Debate is wonderful. It should be what PeterLake described—functional, full circle, pragmatic. But, words, in and of themselves mean 'nothing.' They are articles, letters, syllables. . . man made. . . strung together like atoms for a cause.
String them together. Bridge a tunnel from "my window to yours" (Arcade Fire )
and incite meaning with them. But free yourself from them 'meaning' anything.
Debate could be great again if people wielded language freely, and with great weight.
To put it more simply, I will follow someone who can 'handle' language, not someone who is bound up in its prisons of paradigms. It's stifling.

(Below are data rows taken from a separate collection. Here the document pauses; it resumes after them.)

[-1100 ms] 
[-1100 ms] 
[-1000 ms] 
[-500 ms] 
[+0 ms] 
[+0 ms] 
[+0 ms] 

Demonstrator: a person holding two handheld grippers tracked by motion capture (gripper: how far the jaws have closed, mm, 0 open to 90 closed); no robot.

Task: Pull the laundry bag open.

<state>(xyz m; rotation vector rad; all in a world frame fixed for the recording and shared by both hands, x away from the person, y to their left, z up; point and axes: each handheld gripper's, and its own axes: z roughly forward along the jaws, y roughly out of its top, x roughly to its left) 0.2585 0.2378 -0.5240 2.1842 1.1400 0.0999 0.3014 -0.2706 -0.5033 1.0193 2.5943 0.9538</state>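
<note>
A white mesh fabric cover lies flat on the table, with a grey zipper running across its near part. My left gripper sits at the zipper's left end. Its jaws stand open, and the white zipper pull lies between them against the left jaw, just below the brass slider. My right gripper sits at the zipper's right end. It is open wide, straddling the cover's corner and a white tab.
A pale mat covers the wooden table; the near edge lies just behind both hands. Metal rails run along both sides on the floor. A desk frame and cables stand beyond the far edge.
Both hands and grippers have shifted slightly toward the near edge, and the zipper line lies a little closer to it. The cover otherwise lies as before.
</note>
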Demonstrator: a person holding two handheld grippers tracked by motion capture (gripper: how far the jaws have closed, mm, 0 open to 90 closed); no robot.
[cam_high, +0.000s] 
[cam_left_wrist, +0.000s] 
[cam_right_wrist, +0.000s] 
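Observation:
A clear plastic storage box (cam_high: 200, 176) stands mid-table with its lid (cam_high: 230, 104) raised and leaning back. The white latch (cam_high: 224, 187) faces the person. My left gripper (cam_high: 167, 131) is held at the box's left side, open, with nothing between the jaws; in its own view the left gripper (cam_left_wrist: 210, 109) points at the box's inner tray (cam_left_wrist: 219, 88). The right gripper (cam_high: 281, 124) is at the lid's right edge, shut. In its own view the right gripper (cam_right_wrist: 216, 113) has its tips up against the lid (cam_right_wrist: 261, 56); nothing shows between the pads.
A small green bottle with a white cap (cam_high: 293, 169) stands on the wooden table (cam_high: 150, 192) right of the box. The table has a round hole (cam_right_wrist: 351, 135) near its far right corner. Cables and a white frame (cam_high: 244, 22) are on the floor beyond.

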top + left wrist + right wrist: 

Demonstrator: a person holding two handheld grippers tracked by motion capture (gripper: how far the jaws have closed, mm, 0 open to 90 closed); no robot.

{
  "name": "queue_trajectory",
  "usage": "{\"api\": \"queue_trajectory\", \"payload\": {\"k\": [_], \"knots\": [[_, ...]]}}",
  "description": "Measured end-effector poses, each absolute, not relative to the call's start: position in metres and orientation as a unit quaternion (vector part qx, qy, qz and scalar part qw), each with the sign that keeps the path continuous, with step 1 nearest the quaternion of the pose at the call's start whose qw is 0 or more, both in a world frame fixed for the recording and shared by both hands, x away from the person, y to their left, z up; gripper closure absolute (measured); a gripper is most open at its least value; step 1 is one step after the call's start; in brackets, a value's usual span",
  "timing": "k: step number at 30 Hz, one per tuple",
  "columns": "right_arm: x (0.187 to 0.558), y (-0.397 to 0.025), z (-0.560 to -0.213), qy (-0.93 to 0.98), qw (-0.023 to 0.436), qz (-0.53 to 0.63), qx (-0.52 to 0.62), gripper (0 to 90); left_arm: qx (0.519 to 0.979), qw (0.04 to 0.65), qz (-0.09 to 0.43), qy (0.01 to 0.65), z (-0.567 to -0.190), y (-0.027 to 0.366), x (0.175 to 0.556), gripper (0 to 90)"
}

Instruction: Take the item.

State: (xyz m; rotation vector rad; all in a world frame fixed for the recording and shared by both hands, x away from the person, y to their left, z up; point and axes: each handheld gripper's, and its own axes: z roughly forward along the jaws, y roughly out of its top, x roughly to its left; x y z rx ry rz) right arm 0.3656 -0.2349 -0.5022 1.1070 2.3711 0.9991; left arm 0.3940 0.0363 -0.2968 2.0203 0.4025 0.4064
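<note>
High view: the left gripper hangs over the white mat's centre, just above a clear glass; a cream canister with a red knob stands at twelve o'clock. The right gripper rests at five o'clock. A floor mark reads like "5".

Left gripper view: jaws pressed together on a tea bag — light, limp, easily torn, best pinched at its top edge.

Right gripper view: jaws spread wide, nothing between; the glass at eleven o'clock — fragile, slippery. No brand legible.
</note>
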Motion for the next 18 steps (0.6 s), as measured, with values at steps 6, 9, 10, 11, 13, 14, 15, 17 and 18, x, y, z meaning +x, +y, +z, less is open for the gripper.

R or D is not that significant.
This election is not : "The lesser of two evils" but instead, .."The evil of two lessers...."
Miss Ive, I will refer you to an objective consultant, who intuits the penetralia of public speech most wondrously. In his own words, with a well-known interlocutor:
`I don't know what you mean by "glory",' Alice said.
Humpty Dumpty smiled contemptuously. `Of course you don't -- till I tell you. I meant "there's a nice knock-down argument for you!"'
`But "glory" doesn't mean "a nice knock-down argument",' Alice objected.
`When I use a word,' Humpty Dumpty said, in rather a scornful tone, `it means just what I choose it to mean -- neither more nor less.'
`The question is,' said Alice, `whether you can make words mean so many different things.'
`The question is,' said Humpty Dumpty, `which is to be master -- that's all.'
Alice was too much puzzled to say anything; so after a minute Humpty Dumpty began again. `They've a temper, some of them -- particularly verbs: they're the proudest -- adjectives you can do anything with, but not verbs -- however, I can manage the whole lot of them! Impenetrability! That's what I say!'
`Would you tell me please,' said Alice, `what that means?'
`Now you talk like a reasonable child,' said Humpty Dumpty, looking very much pleased. `I meant by "impenetrability" that we've had enough of that subject, and it would be just as well if you'd mention what you mean to do next, as I suppose you don't mean to stop here all the rest of your life.'
`That's a great deal to make one word mean,' Alice said in a thoughtful tone.
`When I make a word do a lot of work like that,' said Humpty Dumpty, `I always pay it extra.'
`Oh!' said Alice. She was too much puzzled to make any other remark.